This is my first time doing anything of this sort, so criticism is most welcome







Also, please bear in mind this is by no means an in depth review (heck, its not even really a review).This is more of an unboxing and my thoughts on it. And finally, since this is an engineering sample, the final retail unit could be different.

*Package:*

In typical Thermalright fashion, we get the plain brown box with the company logo up top. Nothing fancy here, but its worth noting that its padded with thick foam, as well as foam inserts in between parts to prevent scratching.



*Fans:*

We get two fans included (the titular X2) - two TY-141s, as compared to the original Archons TY-140. These fans are pretty much identical from what I can tell from the spec sheet - both are PWM controlled from 900-1300RPM and rated at 28-74CFM at a sound range of 17-21 dBA. They spin at the same speed, push the same amount of air, and are equally as quiet. But where it does differ is the color - that incredibly terrible color that the original TY-140 is no more. Its been replaced with a better coordinated dark-yellow frame and army-green blades. These look _nowhere_ near as ugly as the original "vomit-coloured" TY-140.





*Included Accessories:*
Everything you could possibly need (with the exception of a screw driver) is supplied in a plain white box inside the main package.

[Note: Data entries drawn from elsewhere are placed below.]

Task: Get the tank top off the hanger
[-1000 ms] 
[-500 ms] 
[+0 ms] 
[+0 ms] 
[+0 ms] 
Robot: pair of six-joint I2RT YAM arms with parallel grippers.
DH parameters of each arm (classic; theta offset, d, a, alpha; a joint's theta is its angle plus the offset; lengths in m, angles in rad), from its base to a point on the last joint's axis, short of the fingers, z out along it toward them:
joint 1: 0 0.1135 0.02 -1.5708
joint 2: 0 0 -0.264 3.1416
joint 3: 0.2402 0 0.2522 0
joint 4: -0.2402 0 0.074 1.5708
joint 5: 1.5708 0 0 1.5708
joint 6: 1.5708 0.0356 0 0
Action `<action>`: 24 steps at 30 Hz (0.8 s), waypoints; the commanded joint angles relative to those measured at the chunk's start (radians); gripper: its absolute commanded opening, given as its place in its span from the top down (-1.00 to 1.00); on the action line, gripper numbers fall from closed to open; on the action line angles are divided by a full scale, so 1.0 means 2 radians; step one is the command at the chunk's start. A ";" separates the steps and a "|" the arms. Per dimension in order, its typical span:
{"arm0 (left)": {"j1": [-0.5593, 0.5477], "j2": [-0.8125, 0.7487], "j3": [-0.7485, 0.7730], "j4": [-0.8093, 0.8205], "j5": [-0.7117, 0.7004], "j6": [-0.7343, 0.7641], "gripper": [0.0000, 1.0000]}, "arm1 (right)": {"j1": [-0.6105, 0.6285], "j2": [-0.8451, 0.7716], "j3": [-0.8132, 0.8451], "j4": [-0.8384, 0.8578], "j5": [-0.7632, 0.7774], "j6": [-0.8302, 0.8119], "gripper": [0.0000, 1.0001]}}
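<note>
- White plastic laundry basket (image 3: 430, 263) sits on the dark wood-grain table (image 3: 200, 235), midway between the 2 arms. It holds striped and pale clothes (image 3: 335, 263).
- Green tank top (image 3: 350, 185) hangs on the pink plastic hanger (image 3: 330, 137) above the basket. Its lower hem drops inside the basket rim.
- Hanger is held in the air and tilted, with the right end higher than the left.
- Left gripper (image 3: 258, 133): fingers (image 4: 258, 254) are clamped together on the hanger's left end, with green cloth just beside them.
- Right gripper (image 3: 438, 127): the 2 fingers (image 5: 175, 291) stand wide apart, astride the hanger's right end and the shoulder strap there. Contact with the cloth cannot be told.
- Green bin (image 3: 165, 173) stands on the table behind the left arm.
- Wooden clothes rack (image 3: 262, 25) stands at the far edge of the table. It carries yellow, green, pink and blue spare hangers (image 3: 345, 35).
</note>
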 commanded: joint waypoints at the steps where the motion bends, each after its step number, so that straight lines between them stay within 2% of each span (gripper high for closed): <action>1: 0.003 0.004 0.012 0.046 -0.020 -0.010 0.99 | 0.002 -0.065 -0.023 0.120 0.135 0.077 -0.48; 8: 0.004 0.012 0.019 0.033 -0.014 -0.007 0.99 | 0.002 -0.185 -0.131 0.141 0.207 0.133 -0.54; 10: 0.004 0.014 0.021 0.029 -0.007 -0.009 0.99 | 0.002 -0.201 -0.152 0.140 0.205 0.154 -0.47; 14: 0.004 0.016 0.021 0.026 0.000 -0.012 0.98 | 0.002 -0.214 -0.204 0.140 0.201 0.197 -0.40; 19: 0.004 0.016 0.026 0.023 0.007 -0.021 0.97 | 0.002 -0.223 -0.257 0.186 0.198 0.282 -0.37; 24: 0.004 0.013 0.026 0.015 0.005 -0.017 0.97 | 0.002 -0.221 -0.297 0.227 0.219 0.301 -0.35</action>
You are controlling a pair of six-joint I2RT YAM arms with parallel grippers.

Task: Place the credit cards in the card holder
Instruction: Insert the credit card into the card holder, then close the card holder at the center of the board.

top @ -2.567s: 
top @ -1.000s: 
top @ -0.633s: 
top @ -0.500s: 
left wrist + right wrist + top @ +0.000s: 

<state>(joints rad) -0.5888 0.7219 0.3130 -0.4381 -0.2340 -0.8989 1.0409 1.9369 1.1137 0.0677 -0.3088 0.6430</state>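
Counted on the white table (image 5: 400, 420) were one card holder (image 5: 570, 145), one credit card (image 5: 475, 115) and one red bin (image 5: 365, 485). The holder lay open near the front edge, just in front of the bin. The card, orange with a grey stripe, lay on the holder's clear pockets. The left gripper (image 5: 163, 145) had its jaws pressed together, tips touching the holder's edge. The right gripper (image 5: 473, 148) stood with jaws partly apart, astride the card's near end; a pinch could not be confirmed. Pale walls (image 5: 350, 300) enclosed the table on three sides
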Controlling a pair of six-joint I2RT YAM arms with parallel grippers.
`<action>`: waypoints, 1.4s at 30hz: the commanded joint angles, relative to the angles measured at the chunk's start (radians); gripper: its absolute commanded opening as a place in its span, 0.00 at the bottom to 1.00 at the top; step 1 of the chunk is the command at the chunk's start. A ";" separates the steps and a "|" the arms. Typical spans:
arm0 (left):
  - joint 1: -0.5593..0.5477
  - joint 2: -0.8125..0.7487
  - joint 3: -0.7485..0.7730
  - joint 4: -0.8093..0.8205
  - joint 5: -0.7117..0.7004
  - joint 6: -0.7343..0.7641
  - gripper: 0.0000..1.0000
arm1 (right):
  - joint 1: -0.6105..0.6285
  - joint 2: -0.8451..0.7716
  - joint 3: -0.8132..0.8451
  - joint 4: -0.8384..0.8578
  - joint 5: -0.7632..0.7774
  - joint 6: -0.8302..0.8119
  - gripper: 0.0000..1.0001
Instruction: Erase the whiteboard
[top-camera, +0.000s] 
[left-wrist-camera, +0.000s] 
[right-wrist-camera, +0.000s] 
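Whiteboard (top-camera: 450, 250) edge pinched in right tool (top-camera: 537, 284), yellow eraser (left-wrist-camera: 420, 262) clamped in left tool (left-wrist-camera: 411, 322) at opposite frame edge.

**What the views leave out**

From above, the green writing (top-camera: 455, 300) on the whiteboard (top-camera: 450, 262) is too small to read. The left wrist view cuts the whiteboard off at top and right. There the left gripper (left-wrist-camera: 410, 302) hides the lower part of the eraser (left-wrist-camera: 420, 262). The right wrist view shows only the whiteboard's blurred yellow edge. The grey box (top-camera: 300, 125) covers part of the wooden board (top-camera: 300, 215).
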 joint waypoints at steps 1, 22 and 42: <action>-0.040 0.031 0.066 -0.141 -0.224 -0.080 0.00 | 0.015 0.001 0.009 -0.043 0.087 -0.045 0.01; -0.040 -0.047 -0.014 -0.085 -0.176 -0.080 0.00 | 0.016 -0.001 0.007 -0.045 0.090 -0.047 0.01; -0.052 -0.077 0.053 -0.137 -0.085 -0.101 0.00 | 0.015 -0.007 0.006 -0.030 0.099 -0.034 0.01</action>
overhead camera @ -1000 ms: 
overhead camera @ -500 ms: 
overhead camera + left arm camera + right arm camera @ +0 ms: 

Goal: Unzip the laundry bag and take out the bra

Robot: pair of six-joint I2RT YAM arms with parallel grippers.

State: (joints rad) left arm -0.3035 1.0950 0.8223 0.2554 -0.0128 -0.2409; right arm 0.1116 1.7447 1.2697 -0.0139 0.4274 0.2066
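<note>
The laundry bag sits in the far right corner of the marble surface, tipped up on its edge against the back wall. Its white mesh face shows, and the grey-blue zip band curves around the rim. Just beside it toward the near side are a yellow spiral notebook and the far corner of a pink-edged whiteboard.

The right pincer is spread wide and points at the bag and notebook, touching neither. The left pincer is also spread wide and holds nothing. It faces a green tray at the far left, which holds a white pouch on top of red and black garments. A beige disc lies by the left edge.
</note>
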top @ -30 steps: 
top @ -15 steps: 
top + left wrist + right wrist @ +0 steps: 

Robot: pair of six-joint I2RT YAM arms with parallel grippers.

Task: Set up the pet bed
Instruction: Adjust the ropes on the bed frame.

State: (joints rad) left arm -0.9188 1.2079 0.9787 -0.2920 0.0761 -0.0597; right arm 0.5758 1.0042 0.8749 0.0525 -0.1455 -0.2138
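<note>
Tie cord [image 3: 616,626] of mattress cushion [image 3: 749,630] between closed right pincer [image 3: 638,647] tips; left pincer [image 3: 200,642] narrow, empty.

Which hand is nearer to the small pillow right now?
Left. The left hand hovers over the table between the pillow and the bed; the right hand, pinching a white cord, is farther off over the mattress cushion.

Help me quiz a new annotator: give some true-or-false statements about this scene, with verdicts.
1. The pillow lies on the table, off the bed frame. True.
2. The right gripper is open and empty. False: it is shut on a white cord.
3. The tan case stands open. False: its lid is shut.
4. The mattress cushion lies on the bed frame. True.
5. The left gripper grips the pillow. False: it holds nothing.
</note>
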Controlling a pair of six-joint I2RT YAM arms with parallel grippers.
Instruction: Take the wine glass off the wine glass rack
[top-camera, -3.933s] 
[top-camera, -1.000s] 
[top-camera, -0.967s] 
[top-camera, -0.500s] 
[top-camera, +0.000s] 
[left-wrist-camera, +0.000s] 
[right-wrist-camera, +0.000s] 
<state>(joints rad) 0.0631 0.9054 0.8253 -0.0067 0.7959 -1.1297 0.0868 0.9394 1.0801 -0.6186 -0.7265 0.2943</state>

A - Fan mounting clips x4 (two per side/fan)
B - AMD Backplate (AM2/AM2+/AM3/AM3+/FM1/FM2
C - Thermalright CFIII thermal paste (2g)
D - Backplate cap (775 only)
E - Various mounting screws (all sockets)
F - Plastic washer x4
G - Anchoring bracket (all sockets)
H - PWM fan header splitter
I - Anti-vibration pads x8 (4 per fan)
J - Intel Backplate (775/1155/1156/1366) *[See note]*
K - Pressure Adjustable Mounting plate

*[Note]* There is no LGA 2011 backplate since it apparently doesn't need one. However, don't fret as there are LGA 2011 screw pillars included in the bag E pictured above - this is after all the SB-E version so it wouldn't make sense to not have the LGA 2011 mounting hardware.

*Installation:*

I installed the unit on my LGA 1366 Asus P6X58D-E replacing the original Archon that I've been using for almost 2 years. First thing I noticed was that the mounting hardware was identical between the two models. The backplate, the retention bracket, screws, pressure mount, everything. There wasn't a single mounting accessory I had to replace. It was quite literally a drop in replacement. There really isn't much to say about the installation procedure - the included manual was perfectly fine at explaining all the steps - easy enough even for a first-timer. The pressure mount system is far better than the original version too - maybe because the instructions included are that much better. Every half rotation of the knob adds an extra 10lbs of force, up to a maximum fo 70lbs. Unlike the last version, this time around its actually possible to turn the knob and know exactly how much force you're adding.

*Heatsink:*

Here is where things start to change from the first version. There are a couple notable differences between this and the original Archon, each of which I'll explain after its respective image.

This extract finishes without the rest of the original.